Cluster Use
Using the OSU Physics Labs as a Beowulf Cluster for long running serial or parallel programs
Background
The computers in Weniger 497 and 412 have now been set up to act as a Beowulf cluster. These machines are currently 34 (eventually 35) Dell Optiplex GX620's with Intel Pentium D 830 (3.0 GHz) processors, and 1 GB of RAM running Suse Linux 10.1 64 bit Operating System. These computers are also loaded with the Intel Compiler Suite which comprises a C, C++ and Fortran compilers, as well as the Math Kernel Library (cluster edition) and MPI libraries. The MPI libraries are what is required for the cluster to be able to run parallel jobs. The cluster also utilizes a program called Torque which acts as a resource manager for the cluster. As of 4/2/07, we now use Maui for a scheduler for the system. This program will take the programs that you submit and decide what computer(s) to run on based on current load. Torque is based on PBS and uses all the same commands, but is open sourced.Please direct any questions or comments to elserj@phsyics.oregonstate.edu
Running serial jobs with Torque
A serial job is one that does not need to run on multiple
machines. This includes all java, C, C++, Fortran files not
compiled with an mpi compiler, and shell scripts.

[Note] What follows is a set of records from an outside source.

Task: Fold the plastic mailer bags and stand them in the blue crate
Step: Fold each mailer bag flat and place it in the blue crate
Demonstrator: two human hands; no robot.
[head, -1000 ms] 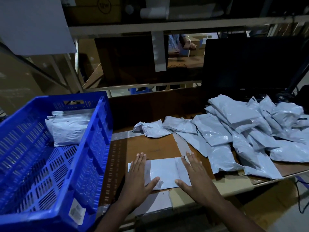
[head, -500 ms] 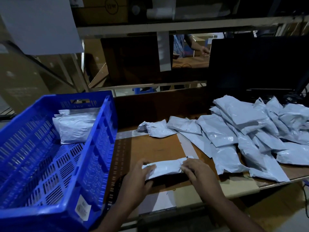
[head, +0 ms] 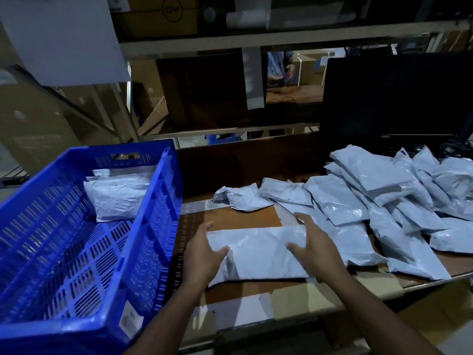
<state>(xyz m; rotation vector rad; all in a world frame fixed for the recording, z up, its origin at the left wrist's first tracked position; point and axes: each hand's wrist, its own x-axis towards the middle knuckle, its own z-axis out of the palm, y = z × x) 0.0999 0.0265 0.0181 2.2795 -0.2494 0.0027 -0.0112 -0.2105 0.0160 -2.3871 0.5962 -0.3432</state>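
Note:
A folded grey mailer bag (head: 258, 252) is held just above the brown table between my two hands. My left hand (head: 203, 252) grips its left end, thumb on top and fingers behind. My right hand (head: 313, 248) grips its right end the same way. The blue crate (head: 156, 216) stands tilted at the left, and a few folded bags (head: 120, 198) stand against its far wall. A loose pile of grey mailer bags (head: 384, 201) covers the right of the table.
A dark monitor (head: 394, 98) stands behind the pile at the right. Metal shelving with cardboard boxes (head: 158, 14) rises behind the table. A person's hands (head: 284, 73) show through the gap at the back. The table's front edge (head: 294, 306) is patched with tape.
The flat bag I pressed down a second ago was folded over and is now lifted off the table, held at both ends. The view has shifted slightly left.

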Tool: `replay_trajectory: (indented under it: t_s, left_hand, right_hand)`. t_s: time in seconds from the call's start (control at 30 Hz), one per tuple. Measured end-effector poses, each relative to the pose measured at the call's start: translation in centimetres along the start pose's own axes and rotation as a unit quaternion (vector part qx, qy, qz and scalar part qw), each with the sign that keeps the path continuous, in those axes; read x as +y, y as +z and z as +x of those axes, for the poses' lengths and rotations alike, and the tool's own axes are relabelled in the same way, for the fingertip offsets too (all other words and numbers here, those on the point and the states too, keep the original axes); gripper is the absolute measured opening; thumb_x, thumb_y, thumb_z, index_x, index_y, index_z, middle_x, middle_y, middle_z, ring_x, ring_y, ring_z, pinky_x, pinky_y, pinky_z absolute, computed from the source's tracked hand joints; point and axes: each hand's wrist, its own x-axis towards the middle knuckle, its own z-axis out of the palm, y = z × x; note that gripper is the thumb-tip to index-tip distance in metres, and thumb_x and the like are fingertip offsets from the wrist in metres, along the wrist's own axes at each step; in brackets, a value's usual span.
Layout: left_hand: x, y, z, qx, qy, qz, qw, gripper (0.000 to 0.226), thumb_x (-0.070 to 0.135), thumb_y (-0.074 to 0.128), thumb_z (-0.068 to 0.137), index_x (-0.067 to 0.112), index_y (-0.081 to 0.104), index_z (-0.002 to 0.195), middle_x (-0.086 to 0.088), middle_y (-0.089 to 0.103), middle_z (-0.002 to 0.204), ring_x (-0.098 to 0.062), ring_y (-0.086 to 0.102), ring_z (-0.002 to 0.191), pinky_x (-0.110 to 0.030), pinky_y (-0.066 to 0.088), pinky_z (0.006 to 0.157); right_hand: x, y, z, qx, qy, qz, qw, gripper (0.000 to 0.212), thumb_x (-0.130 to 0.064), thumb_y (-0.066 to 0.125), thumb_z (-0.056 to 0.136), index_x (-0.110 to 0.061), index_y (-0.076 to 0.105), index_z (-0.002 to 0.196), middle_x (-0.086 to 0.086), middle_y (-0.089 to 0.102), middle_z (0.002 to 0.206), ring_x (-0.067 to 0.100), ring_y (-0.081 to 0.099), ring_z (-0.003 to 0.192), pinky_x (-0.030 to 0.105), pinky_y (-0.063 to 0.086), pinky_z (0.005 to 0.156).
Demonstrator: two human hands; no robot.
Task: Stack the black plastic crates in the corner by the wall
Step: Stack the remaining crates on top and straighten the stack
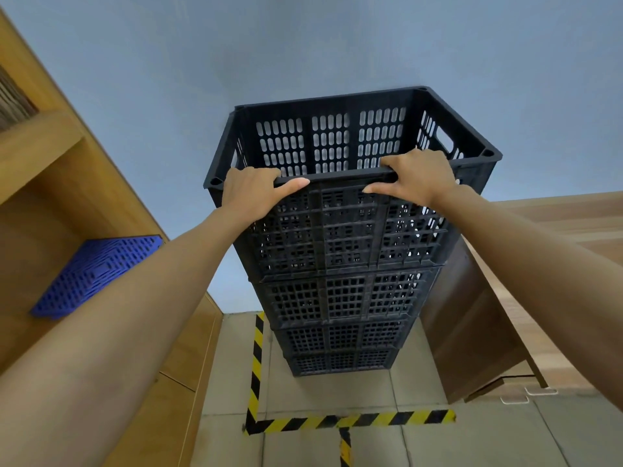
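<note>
A tall stack of black perforated plastic crates (344,298) stands on the floor against the pale blue wall. The top crate (337,139) is open and looks empty inside. My left hand (249,190) grips the near rim of the top crate toward its left end, fingers curled over the edge and thumb along the front. My right hand (414,175) grips the same rim toward its right end. Both arms reach forward and up to the crate.
Wooden shelving (50,183) runs along the left, with a blue perforated panel (97,271) lying on a shelf. A dark wooden desk (472,315) stands close to the right of the stack. Yellow-black hazard tape (350,419) marks the floor around the stack's base.
</note>
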Motion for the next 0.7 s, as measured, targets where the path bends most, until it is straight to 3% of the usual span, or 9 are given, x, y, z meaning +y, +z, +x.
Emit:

The basic command to "submit" jobs to Torque is qsub. qsub is
short for "queue submit". In essence, what you are doing is
submitting a job to the queue where Torque will decide what to do with
the program.
Very important thing to note, qsub will not accept binary (compiled)
programs directly. This means that this process will fail:
> icc program.c -o program (icc is the intel C compiler,
-o tells the compiler to name the executable program program
> qsub program (
try to submit program)
qsub: file must be an ascii script
(result)
For security reasons, qsub will only accept shell scripts (note that
the schell script does NOT need to be executable, although being so
will not affect anything).
Here is a sample script for running serial jobs:(copy and paste between the lines)
------------------------------
#!/bin/bash
#PBS -l walltime=00:15:00
#PBS -l nice=19
cd $PBS_O_WORKDIR
./program
------------------------------
#!/bin/bash is required at the beginning of any shell script, or at
least any shell script that runs in bash (you could also specify tcsh,
ksh, etc...)
#PBS -l walltime=00:15:00 tells the scheduler to only allow 15 minutes
for this job. Note that if you require longer, you can change this.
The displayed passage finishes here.